Japanese blogger Chikirin writes that he would like to see automatic translations of everything on the internet to allow multinational communication, in an article that he kindly translated into English. He believes that this would facilitate world understanding and peace.
I'm more skeptical. I question the logistics of it. Sure, there's babelfish and google translator, but they're often tripped up by slang, idioms, and puns. Running this very page through services like that shows that they trip up on words like "Just" and "Kinda" (slang misspelling for "kind of", meaning "slightly.") Also, they can't do anything for graphics, because computers generally have comparatively poor visual recognition. (OCR can often fail because the page was tilted a mere 2 degrees.) You'd be shocked at how many pages use "navigation buttons" that consist of an image of a word, because the page designer liked it that way.

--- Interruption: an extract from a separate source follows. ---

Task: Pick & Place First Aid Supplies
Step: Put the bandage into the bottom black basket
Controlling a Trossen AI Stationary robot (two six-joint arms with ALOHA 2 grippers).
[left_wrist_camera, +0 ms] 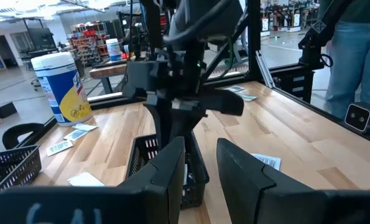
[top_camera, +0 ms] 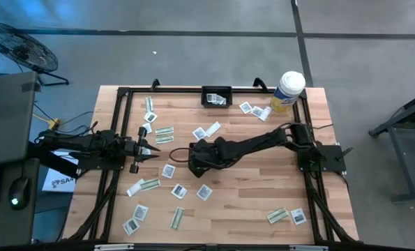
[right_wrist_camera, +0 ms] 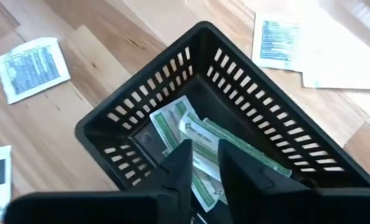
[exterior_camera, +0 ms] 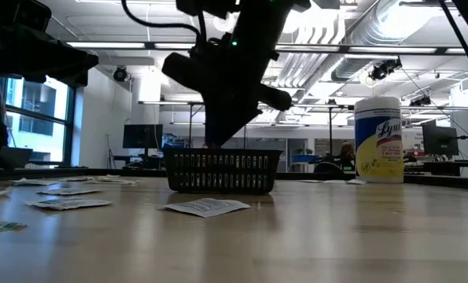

Secondly because communication doesn't necessarily make peace. How much worse would trolling become when nationalism is added to the mix? I still have memories of when the Beijing Olympics inspired nationalistic Chinese young people to go post puff-pieces about their favorite country and then recoil in horror when these got less than glowing reviews. (or even got outright trolled instead.) How many discussions would bog down to "China sucks" "No, japan sucks" "No, USA sucks" "No, Poland sucks" and so on until the heat death of the universe?

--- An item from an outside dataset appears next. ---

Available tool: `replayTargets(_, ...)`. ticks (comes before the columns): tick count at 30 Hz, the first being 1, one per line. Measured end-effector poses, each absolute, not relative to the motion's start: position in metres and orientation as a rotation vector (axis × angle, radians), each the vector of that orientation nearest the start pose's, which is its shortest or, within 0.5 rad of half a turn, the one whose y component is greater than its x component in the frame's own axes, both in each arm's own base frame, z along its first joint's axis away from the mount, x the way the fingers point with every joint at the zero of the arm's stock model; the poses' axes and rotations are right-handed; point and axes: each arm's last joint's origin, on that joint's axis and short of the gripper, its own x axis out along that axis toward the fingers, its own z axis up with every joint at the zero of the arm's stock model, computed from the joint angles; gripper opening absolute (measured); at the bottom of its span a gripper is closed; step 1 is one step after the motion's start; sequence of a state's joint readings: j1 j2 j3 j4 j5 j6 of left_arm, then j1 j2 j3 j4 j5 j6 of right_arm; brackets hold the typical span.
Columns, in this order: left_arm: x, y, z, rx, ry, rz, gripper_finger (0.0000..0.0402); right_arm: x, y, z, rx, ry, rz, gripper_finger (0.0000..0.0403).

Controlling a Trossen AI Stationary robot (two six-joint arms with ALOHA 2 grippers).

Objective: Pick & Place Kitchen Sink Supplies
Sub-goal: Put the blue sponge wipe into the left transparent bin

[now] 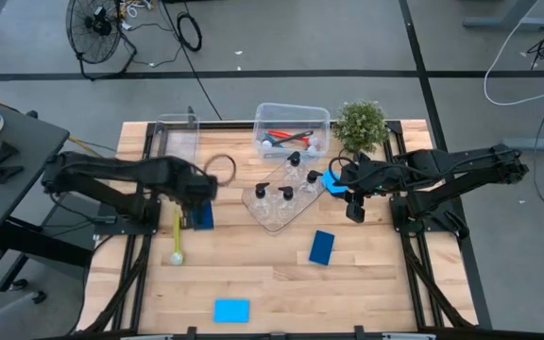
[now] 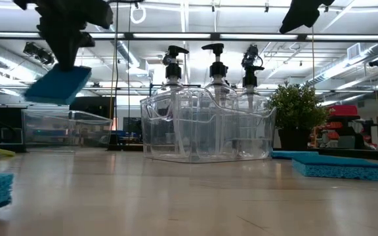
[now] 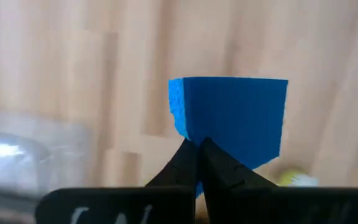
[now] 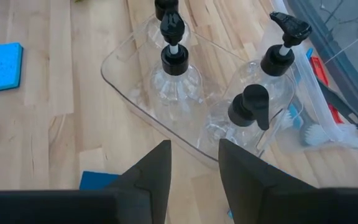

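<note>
My left gripper hangs above the table's left half, shut on a dark-blue sponge that also shows in the low view. A yellow-green brush lies flat on the table just beside it. My right gripper stands open and holds nothing, right of a clear tray in which several pump bottles stand upright. A light-blue sponge lies under it. Another dark-blue sponge and a light-blue one lie flat nearer the front edge. My left gripper pinches the dark-blue sponge between its two fingers at one edge. The fingers come from above, pointing nearly straight down. The sponge hangs below them, tilted, lifted clear of the table.
A clear bin stands at the far left. A second bin with brushes in it stands at the far middle, and a small potted plant right of it. Bare wood shows along the front edge.
</note>
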State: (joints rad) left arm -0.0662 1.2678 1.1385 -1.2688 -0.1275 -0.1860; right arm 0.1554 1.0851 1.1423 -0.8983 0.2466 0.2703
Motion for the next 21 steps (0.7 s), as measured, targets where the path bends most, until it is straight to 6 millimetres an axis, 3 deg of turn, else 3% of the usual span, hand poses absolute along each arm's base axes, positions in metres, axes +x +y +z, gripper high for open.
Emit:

thirdly, Chikirin says that "only the important information is translated, what about the trivial?" The trivial information is typically not translated exactly because it is trivial. Good translation takes effort, and it's not really worth anyone's time to translate quite a bit of the internet. Human time is limited, and machine translations are at best stilted, and like I pointed out above, often just plain wrong.
Worse if you want to translate all the video, too, because Speech recognition has a hidden problem: The computer's never quite sure of what it is that you're saying, but is making the best probable guesses. Thus compounding any possible misunderstandings.